Funnily enough I'm making the exact same choice at the same time. I read somewhere that last year's AR4 frame could have been a bit stiffer and more lively but for 2010 the AR4 frame is the same as the 2009 AR2's. I don't have much road testing experience to know how good the AR4 really is but it would be nice to know it ended up as an improved frame in some way this year.


----------



## Air55

Air55 said:


> Thanks again. The difference between HM and UHM probably doesn't matter too much in my world. Seems like Felt should at least update their website regarding the UHM if they decided to go with HM for the AR4. Alternatively, if it's just a paint job error, Felt should let their retailers know that the AR4 is UHM, but just neglected update the paint layout.

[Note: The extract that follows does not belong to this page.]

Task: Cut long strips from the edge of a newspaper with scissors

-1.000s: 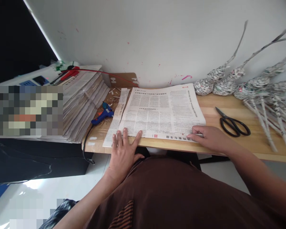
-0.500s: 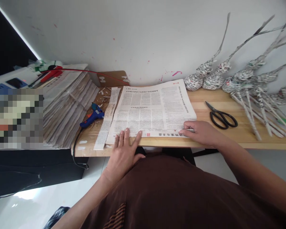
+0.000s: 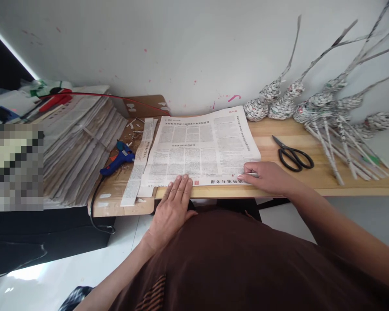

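Observation:
A printed newspaper (image 3: 197, 147) lies spread on the wooden table in front of me, its near edge turned up in a narrow band. My left hand (image 3: 173, 201) rests flat on that edge with fingers stretched and close together, thumb pointing right. Farther right along the edge, my right hand (image 3: 264, 176) is closed in a pinch around a small thin pale stick-like thing, mostly hidden by the fingers. A cut newspaper strip (image 3: 134, 177) lies just left of the sheet. Black-handled scissors (image 3: 293, 155) lie to the right of my right hand.
A blue glue gun (image 3: 118, 160) with a black cord sits at left, beside a tall stack of newspapers (image 3: 84, 147). Woven paper gourd shapes (image 3: 285, 101) stand along the wall at right, with rolled paper sticks (image 3: 330, 151) before them. The table's front edge (image 3: 311, 191) is near my body.
The view has shifted a little. My left hand has slid right along the newspaper's near edge and its spread fingers have come together. My right hand keeps its pinch.

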`<control>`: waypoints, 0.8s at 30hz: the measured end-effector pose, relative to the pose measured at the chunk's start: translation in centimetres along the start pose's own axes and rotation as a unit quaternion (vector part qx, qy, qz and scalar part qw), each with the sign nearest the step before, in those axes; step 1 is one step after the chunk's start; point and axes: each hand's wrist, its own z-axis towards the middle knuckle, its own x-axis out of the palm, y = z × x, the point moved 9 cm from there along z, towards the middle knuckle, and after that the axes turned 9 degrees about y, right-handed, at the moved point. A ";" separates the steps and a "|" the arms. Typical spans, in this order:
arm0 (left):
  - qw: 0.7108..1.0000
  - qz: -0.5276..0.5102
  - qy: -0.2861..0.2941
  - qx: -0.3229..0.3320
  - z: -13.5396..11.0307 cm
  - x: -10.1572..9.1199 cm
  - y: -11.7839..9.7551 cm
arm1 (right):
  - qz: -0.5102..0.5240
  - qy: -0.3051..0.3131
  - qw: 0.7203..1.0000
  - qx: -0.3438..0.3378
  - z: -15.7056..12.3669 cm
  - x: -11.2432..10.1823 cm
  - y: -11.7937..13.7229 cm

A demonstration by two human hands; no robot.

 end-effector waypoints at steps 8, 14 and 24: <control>0.997 0.012 0.071 -0.017 1.4 0.3 -0.8 | 0.013 -0.007 1.000 -0.011 -0.3 -0.4 0.4; 0.994 0.025 0.100 -0.032 2.3 -0.7 -1.6 | 0.016 -0.017 1.000 -0.017 -0.3 -0.4 0.3; 0.994 0.044 0.092 -0.026 2.7 -0.6 -2.4 | 0.026 -0.021 0.999 -0.013 -0.3 -0.3 0.0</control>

For 2010 AR4 UHM carbon vs. HM carbon

VeloNews Buyers Guide Mag: HM
Felt Website: UHM
Bike Graphics: HM
Felt Catalog: UHM

And and depending on which pics are posted by forum users....some AR4 frames show "ultra" and some don't.


----------



## UpStroke

Superdave....Would you comment on this?
Thanks


----------



## sergej

Greetings from Slovenian FELT Distributor 

Here is official FELT statement:

"Dear friends,

much to our regret we found the framemanufacturer used incorrect
decals for some MY10 Carbon bikes:

Model correct wrong
MY10 AR2 UHC Nano UHM
MY10 AR4 UHM HM
MY10 AR5 UHM HM
MY10 Z4 UHM HM

IMPORTANT: the frame material is correct and in accordance with spec.

We asked them to provide correct decal sets in sufficient numbers ASAP
for the bikes that were shipped recently. We keep you informed once
the items were dispatched.

Future productions will be correctly labelled.

The pictures on the server and web will be revised shortly.
However, we cannot afford to change the pics in printed media.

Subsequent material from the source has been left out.